La tragédie sidérurgique liégeoise

Le drame suscité par l’affaire Mittal joue un rôle révélateur à plusieurs égards. C’est celui de l’aptitude wallonne à relever des défis économiques importants comme celui de trouver un repreneur de l’outil mais aussi celui de lever juridiquement la mainmise de Mittal. C’est surtout la jauge de nos hommes politiques : au-delà des mots et des mines de circonstance réussiront-ils une prouesse fin mars alors que l’espoir a fait long feu pour la phase à chaud. Leur stratégie est-elle pertinente? Doivent-il  recourir à un consultant grassement payé alors qu’ils pourraient s’appuyer sur des offices comme l’awex et un vaste réseau diplomatique censés connaître les opportunités d’affaires au niveau mondial, trouver la perle rare et préparer des négociations.

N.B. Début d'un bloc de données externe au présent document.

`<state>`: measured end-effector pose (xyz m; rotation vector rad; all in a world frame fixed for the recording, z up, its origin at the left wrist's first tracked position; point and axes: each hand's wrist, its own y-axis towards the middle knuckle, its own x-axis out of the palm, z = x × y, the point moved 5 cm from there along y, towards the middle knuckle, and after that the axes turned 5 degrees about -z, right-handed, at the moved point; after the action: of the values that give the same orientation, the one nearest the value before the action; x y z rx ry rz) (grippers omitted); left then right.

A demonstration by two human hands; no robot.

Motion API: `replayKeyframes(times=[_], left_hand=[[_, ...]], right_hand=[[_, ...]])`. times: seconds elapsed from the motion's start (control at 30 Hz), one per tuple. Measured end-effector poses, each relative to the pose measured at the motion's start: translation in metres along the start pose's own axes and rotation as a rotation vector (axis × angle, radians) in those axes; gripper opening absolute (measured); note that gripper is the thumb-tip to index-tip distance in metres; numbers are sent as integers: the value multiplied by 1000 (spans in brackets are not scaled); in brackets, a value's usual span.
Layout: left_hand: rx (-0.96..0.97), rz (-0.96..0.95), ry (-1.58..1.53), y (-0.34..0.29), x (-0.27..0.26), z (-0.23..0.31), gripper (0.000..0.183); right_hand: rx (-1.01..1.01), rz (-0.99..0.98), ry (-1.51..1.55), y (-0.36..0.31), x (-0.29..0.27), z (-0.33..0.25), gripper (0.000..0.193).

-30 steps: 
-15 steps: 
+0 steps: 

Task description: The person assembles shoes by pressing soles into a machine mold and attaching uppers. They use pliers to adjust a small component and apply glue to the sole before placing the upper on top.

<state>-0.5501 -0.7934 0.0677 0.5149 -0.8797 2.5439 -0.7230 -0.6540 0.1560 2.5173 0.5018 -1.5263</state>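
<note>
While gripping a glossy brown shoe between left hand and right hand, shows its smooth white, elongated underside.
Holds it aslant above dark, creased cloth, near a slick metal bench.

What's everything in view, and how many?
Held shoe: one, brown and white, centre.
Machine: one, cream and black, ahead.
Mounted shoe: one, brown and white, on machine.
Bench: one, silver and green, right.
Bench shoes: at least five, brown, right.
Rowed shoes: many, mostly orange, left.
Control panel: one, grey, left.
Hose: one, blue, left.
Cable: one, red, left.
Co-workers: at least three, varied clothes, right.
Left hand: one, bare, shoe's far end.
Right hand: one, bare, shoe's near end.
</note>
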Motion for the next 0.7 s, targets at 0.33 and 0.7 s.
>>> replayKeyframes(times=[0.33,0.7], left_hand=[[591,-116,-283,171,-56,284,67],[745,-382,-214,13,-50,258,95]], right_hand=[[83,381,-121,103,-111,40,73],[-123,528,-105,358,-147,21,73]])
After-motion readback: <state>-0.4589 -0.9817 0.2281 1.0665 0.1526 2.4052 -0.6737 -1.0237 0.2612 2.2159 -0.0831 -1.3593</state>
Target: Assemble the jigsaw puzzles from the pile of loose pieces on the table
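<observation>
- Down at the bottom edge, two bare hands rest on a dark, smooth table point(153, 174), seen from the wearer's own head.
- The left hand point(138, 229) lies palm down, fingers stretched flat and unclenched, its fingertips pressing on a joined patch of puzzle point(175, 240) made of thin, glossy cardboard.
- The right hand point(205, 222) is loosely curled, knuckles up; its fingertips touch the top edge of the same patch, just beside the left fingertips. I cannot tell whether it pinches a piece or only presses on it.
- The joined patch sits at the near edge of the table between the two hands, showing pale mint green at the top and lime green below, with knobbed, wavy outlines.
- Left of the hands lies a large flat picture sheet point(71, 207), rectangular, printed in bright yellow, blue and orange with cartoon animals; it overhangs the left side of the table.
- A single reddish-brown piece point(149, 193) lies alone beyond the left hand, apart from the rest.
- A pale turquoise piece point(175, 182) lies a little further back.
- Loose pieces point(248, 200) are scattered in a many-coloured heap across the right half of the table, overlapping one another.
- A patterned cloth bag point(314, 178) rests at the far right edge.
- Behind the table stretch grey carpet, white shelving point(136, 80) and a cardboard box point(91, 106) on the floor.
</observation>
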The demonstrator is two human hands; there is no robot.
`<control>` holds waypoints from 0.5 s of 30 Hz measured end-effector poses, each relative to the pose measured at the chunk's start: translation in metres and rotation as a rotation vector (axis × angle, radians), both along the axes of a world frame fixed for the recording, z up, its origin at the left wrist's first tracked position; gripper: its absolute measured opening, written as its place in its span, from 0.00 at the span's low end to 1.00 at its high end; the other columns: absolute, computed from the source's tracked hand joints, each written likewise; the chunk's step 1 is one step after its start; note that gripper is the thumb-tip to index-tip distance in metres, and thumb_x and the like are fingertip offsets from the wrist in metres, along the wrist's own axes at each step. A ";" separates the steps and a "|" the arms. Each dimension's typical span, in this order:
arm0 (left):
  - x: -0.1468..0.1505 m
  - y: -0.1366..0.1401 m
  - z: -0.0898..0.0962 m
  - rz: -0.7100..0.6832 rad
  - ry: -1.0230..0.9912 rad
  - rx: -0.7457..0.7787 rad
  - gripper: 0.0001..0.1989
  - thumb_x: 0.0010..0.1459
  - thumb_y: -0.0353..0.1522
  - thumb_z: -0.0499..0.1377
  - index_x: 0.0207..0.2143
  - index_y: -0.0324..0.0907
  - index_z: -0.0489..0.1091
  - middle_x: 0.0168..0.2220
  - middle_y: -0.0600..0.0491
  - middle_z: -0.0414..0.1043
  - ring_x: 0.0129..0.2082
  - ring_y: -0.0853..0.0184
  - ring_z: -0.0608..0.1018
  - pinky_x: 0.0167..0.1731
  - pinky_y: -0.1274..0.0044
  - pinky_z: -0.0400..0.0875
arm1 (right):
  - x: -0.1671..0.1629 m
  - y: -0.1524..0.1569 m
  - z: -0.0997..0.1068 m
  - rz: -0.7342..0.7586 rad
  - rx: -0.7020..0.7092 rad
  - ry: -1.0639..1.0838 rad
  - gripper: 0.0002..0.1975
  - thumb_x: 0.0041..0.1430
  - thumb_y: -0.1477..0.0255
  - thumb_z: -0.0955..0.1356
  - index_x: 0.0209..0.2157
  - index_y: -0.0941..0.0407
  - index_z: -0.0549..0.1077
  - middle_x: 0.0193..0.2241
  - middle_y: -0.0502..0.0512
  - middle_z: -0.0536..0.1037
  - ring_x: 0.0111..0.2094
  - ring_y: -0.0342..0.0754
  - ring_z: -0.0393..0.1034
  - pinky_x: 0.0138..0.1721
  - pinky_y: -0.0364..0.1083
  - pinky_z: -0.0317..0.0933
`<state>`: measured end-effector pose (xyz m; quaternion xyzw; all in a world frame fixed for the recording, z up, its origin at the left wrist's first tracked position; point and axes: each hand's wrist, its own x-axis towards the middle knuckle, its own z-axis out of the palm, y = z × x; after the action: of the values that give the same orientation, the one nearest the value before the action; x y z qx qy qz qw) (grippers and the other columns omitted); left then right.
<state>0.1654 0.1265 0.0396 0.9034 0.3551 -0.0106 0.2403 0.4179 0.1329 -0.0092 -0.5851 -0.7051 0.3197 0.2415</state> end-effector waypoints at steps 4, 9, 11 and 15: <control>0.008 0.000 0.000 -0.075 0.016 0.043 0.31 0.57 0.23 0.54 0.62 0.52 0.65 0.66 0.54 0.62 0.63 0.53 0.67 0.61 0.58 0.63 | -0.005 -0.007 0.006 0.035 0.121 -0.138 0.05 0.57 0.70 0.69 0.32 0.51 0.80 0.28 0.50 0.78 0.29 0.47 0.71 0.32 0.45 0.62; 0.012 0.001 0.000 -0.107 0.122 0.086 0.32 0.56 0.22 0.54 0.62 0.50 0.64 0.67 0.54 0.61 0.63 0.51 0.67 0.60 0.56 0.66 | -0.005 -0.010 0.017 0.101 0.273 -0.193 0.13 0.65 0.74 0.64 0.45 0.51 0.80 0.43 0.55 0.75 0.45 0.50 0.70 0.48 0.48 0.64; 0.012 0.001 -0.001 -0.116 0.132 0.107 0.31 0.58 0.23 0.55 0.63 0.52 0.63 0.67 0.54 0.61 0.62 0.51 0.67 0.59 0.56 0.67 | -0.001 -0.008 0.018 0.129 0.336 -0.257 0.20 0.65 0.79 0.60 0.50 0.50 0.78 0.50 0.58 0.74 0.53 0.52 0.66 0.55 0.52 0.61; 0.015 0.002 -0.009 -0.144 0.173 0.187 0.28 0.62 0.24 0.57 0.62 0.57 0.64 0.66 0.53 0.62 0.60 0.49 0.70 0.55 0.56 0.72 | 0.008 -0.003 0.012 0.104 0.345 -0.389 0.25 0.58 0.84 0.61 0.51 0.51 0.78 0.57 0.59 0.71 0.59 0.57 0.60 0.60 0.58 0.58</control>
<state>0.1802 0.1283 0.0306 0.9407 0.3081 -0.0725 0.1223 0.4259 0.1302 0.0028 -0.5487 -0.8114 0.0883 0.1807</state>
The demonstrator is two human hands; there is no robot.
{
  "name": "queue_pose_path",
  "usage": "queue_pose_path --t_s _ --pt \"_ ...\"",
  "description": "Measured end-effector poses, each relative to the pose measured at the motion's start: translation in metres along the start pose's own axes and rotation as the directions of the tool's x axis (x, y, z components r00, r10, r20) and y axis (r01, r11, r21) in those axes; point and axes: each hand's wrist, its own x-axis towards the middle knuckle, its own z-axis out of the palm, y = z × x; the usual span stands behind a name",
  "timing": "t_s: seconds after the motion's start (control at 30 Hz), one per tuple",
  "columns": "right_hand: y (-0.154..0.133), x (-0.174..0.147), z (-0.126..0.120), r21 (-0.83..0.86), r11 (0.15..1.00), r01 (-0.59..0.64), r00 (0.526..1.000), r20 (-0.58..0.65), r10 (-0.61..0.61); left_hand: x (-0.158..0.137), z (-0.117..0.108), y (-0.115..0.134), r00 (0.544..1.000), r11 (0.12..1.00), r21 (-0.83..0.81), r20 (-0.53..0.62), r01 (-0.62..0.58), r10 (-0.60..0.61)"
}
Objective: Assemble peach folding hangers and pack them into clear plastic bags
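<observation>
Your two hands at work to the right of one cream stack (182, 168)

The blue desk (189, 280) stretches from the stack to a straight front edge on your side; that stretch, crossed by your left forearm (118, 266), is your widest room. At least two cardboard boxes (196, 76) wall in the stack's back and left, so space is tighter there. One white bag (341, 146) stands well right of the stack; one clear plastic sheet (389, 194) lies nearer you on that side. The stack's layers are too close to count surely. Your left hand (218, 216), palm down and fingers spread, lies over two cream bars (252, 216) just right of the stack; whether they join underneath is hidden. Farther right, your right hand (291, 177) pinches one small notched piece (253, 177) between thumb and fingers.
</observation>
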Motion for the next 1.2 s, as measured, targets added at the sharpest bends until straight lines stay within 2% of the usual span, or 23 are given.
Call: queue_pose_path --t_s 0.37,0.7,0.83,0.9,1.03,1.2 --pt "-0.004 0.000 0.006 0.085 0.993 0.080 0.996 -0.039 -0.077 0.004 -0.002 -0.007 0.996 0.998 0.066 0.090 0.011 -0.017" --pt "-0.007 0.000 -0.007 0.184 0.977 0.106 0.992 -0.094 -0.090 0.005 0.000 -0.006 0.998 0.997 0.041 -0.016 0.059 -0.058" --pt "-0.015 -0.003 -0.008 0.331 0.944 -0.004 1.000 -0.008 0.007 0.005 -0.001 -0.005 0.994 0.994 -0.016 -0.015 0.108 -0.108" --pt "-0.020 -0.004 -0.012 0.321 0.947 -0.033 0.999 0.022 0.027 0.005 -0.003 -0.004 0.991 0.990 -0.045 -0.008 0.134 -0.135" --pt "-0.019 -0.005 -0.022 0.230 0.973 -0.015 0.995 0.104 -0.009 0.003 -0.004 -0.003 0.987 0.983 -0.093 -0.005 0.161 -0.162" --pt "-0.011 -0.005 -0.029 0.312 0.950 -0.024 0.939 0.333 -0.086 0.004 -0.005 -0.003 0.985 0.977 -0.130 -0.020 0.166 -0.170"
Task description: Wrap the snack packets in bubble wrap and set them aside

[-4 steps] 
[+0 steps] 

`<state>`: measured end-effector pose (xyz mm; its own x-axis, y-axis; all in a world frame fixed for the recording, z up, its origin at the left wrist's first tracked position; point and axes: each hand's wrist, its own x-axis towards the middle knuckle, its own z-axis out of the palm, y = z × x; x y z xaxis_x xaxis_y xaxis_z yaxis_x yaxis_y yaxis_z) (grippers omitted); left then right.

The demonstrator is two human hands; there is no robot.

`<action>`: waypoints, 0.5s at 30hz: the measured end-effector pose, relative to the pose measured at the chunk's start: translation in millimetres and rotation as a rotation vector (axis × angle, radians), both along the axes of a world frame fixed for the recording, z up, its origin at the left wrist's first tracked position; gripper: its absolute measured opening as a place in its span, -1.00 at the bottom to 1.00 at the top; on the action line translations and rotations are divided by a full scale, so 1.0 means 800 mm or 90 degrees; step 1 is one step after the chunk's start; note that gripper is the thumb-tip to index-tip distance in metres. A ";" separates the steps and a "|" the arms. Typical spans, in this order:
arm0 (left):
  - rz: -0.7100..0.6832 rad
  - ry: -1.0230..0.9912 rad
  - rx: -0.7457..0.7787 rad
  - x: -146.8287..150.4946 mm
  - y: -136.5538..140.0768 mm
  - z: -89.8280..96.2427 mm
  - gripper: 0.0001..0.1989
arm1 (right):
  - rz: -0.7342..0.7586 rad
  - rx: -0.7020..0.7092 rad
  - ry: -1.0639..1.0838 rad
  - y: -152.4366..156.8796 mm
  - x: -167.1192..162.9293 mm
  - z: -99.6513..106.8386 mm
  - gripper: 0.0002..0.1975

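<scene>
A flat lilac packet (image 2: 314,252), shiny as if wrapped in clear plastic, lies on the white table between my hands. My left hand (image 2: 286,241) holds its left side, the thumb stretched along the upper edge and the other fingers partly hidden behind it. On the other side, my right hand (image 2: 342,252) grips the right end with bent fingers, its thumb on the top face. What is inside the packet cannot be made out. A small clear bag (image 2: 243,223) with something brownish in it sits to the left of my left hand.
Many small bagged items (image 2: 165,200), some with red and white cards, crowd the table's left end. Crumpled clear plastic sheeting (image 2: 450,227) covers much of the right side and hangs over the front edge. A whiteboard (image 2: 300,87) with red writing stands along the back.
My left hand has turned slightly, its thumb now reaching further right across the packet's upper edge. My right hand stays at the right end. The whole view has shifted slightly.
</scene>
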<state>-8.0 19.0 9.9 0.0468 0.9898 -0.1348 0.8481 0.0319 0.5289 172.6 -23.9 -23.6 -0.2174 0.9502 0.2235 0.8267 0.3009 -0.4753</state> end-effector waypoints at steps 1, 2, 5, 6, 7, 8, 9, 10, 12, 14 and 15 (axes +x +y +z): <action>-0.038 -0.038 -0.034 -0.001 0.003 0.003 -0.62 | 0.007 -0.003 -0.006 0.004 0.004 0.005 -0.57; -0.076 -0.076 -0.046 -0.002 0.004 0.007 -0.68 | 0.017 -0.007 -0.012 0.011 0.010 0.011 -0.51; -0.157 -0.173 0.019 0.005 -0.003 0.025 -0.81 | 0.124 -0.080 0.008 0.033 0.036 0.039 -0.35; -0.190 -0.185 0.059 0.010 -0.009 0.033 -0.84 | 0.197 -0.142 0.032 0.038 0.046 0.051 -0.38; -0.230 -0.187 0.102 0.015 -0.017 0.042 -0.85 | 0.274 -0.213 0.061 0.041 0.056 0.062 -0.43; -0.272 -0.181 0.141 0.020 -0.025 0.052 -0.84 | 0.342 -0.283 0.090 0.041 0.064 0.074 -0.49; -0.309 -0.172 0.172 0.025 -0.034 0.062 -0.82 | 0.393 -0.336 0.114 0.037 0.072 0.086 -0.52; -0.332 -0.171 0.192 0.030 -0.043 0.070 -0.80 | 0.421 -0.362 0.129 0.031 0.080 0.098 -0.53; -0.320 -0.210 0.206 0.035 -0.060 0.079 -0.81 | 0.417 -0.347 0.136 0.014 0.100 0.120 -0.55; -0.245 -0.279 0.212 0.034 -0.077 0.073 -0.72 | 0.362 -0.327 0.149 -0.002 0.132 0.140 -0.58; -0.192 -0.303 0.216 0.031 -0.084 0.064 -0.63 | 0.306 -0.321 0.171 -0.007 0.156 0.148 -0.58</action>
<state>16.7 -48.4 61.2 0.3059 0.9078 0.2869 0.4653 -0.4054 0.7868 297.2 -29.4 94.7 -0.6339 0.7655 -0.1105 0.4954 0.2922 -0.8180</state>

C’est aussi un test de l’unité belge. D’ores et déjà on a pu constater la frilosité des mandataires flamands à soutenir la RW dès lors qu’ils n’approuvent pas la stratégie annoncée, mais aussi parce que d’autres intérêts les animent  Si la solidarité faisait finalement défaut cela démontrerait que le fédéralisme n’apporte aucune plus-value. A nous alors d’en tirer les conclusions. Le constat est comparable au niveau européen. Florange et Liège, même perfidie et même combat mais quel appui peut-on attendre de l’UE perdue dans ses concepts ultra-libéraux  

De tout cœur avec les travailleurs en difficulté, attendons l’échéance annoncée.